Associates of Otolaryngology, Denver, Colorado, USA.
Am J Rhinol Allergy. 2013 Sep-Oct;27(5):416-22. doi: 10.2500/ajra.2013.27.3970. Epub 2013 Aug 5.
A prospective randomized controlled study was conducted on patients with chronic rhinosinusitis (CRS) to test the hypotheses that symptom improvement after balloon dilation was noninferior to functional endoscopic sinus surgery (FESS) and balloon dilation was superior to FESS for postoperative debridements.
Adults with uncomplicated CRS of the maxillary sinuses with or without anterior ethmoid disease who met criteria for medically necessary FESS were randomized 1:1 to office balloon dilation or FESS and followed for 6 months. A minimum of 36 patients per arm were required to test the hypotheses with 90% power. Symptom improvement using the validated 20-item Sino-Nasal Outcome Test (SNOT-20) survey, debridements, recovery outcomes, complications, and revision surgeries were compared between groups.
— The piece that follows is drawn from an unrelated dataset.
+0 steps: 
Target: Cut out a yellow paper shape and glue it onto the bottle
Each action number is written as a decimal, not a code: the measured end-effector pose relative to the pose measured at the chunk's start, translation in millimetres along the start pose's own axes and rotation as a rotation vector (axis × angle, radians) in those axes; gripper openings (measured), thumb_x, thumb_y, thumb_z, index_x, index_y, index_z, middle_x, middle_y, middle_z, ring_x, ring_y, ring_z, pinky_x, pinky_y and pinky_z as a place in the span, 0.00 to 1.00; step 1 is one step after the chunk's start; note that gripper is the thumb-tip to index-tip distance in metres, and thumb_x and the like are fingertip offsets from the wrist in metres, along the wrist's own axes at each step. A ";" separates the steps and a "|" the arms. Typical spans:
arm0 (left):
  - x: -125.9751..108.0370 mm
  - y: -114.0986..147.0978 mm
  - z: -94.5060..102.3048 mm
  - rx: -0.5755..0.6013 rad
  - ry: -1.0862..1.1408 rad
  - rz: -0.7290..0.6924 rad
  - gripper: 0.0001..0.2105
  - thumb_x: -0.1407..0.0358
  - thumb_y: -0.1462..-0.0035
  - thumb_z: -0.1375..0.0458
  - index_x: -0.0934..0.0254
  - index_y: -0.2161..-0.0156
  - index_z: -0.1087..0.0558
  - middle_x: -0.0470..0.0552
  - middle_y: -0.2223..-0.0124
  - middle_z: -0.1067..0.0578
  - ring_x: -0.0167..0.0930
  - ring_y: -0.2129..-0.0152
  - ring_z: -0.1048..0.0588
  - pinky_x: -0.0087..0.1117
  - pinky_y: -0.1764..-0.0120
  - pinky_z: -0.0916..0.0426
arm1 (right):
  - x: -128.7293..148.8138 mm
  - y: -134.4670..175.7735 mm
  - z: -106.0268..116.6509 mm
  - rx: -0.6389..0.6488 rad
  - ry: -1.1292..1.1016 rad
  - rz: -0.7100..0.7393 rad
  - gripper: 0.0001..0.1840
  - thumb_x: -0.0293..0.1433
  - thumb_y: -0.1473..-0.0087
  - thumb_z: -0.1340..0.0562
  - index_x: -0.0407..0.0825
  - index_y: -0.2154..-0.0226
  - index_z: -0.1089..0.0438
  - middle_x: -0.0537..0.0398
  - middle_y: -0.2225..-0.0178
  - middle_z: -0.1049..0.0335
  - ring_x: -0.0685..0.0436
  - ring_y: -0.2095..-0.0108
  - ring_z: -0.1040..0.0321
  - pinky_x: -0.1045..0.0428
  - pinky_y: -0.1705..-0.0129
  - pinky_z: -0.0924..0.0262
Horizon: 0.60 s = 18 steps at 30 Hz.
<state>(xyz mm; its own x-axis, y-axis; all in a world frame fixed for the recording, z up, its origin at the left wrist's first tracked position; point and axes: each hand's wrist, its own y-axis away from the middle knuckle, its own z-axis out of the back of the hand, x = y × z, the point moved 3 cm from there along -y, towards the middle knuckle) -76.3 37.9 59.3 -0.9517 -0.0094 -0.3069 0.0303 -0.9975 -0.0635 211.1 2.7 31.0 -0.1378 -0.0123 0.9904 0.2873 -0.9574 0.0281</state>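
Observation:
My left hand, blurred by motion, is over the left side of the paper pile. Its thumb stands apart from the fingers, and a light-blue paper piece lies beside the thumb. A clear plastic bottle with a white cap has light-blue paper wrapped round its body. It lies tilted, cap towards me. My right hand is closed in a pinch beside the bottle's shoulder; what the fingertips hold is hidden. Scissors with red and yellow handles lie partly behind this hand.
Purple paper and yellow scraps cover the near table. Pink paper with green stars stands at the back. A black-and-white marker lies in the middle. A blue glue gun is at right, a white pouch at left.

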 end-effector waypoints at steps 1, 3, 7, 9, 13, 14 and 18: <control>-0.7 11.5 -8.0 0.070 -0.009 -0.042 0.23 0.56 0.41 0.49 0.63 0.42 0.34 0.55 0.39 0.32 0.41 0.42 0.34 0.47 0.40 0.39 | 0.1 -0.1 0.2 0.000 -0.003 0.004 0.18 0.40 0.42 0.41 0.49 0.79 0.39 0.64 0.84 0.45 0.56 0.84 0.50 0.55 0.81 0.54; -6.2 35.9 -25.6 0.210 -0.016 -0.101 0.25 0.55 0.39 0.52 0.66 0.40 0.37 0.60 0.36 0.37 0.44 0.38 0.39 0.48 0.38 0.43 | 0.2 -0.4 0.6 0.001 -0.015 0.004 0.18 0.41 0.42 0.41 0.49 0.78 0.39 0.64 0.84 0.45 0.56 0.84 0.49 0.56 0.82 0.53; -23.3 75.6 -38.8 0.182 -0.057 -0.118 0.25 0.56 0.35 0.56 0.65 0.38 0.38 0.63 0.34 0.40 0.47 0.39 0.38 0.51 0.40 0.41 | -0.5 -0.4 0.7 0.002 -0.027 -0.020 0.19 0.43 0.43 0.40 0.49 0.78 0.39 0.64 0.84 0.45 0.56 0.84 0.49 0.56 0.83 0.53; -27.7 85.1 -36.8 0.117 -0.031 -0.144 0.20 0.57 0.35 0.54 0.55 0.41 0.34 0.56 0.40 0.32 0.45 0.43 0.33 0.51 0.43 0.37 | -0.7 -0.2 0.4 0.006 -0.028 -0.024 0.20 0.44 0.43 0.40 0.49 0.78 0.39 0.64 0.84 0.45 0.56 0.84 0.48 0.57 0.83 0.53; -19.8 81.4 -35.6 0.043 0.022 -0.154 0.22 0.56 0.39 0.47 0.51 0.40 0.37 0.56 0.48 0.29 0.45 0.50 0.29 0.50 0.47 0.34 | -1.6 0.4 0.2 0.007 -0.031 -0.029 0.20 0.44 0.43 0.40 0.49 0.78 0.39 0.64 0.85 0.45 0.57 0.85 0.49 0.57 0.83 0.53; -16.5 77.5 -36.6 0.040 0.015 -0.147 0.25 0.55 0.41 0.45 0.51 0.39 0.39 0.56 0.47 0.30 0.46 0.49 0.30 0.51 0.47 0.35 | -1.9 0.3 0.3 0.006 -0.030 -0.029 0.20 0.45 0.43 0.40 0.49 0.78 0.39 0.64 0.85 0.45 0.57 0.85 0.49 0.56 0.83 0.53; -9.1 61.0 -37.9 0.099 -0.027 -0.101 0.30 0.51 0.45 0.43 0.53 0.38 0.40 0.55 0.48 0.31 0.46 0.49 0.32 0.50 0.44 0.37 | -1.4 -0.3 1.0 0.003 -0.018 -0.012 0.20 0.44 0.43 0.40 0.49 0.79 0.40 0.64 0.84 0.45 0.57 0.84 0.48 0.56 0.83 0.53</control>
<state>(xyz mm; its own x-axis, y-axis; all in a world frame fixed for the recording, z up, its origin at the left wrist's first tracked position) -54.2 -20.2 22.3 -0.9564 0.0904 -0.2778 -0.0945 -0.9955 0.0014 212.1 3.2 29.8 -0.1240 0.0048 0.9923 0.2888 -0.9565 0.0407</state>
Ninety-two patients (50 balloon dilation; 42 FESS) were treated. Mean SNOT-20 improvement was 1.67 ± 1.10 and 1.60 ± 0.96 in the balloon and FESS arms, respectively. Both groups showed clinically meaningful and statistically significant (p < 0.0001) improvement and the balloon arm was noninferior (p < 0.001) to FESS. The mean number of postprocedure debridements per patient was 0.1 ± 0.6 in the balloon arm versus 1.2 ± 1.0 in the FESS arm, with the balloon group showing superiority (p < 0.0001). Occurrence of postoperative nasal bleeding (p = 0.011), duration of prescription pain medication use (p < 0.001), recovery time (p = 0.002), and short-term symptom improvement (p = 0.014) were all significantly better for balloon dilation versus FESS. No complications occurred in either group and one revision surgery was reported in each arm.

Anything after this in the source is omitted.